• Exercise directions:
Lines before the one with "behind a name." are left out; return that line and all that follow it, exactly, through the end of the data.

• Provided data:
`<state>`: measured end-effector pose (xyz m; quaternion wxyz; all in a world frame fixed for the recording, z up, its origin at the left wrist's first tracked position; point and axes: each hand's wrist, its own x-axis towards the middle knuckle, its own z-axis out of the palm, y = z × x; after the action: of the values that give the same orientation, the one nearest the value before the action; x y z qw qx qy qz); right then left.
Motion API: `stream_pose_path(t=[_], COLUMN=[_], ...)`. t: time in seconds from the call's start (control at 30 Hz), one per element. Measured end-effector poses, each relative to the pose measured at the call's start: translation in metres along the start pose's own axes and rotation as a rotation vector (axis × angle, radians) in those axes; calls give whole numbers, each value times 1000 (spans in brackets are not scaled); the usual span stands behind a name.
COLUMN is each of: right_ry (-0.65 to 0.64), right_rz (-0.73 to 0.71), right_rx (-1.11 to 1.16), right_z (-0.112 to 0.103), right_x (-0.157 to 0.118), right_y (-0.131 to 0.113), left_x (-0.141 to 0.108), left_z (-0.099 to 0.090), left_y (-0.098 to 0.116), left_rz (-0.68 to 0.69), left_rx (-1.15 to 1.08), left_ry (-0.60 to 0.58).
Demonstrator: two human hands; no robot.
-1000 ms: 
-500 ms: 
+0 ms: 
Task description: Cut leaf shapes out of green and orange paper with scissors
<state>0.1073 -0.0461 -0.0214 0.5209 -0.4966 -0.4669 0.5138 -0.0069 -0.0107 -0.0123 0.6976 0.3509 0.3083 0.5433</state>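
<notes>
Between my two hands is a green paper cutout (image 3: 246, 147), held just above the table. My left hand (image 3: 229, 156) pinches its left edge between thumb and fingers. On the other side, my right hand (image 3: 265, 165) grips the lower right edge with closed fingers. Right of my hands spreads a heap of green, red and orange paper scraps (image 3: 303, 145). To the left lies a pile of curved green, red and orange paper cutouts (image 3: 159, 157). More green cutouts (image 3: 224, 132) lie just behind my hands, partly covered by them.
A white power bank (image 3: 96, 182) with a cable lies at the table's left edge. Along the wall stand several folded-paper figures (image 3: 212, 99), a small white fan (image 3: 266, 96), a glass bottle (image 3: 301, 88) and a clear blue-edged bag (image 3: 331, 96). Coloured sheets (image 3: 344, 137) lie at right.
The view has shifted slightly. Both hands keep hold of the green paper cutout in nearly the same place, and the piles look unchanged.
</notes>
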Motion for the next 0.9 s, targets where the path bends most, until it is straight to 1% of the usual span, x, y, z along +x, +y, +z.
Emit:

• Written answer:
Motion API: `stream_pose_path(t=[_], COLUMN=[_], ...)`. t: time in seconds from the call's start (control at 30 Hz), one per element. Measured end-effector poses, each relative to the pose measured at the call's start: translation in metres along the start pose's own axes and rotation as a rotation vector (axis × angle, radians) in those axes; calls give whole numbers, each value times 1000 (spans in brackets are not scaled); the usual span stands behind a name.
COLUMN is each of: right_ry (-0.65 to 0.64), right_rz (-0.73 to 0.71), right_rx (-1.11 to 1.16), right_z (-0.112 to 0.103), right_x (-0.157 to 0.118), right_y (-0.131 to 0.113), left_x (-0.141 to 0.108), left_z (-0.099 to 0.090), left_y (-0.098 to 0.116), left_rz (-0.68 to 0.69), left_rx (-1.15 to 1.08), left_ry (-0.60 to 0.58).
Demonstrator: two human hands; no robot.
-1000 ms: 
-500 ms: 
+0 ms: 
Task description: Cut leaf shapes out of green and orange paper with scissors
<state>0.1073 -0.0461 -0.0214 0.5209 -0.4966 -0.4669 0.5138 -0.0069 -0.0107 -0.0123 0.6976 0.3509 0.3083 0.5433</state>
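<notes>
Between my two hands is a green paper cutout (image 3: 246, 147), held just above the table. My left hand (image 3: 229, 156) pinches its left edge between thumb and fingers. On the other side, my right hand (image 3: 265, 165) grips the lower right edge with closed fingers. Right of my hands spreads a heap of green, red and orange paper scraps (image 3: 303, 145). To the left lies a pile of curved green, red and orange paper cutouts (image 3: 159, 157). More green cutouts (image 3: 224, 132) lie just behind my hands, partly covered by them.
A white power bank (image 3: 96, 182) with a cable lies at the table's left edge. Along the wall stand several folded-paper figures (image 3: 212, 99), a small white fan (image 3: 266, 96), a glass bottle (image 3: 301, 88) and a clear blue-edged bag (image 3: 331, 96). Coloured sheets (image 3: 344, 137) lie at right.
The view has shifted slightly. Both hands keep hold of the green paper cutout in nearly the same place, and the piles look unchanged.
</notes>
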Motion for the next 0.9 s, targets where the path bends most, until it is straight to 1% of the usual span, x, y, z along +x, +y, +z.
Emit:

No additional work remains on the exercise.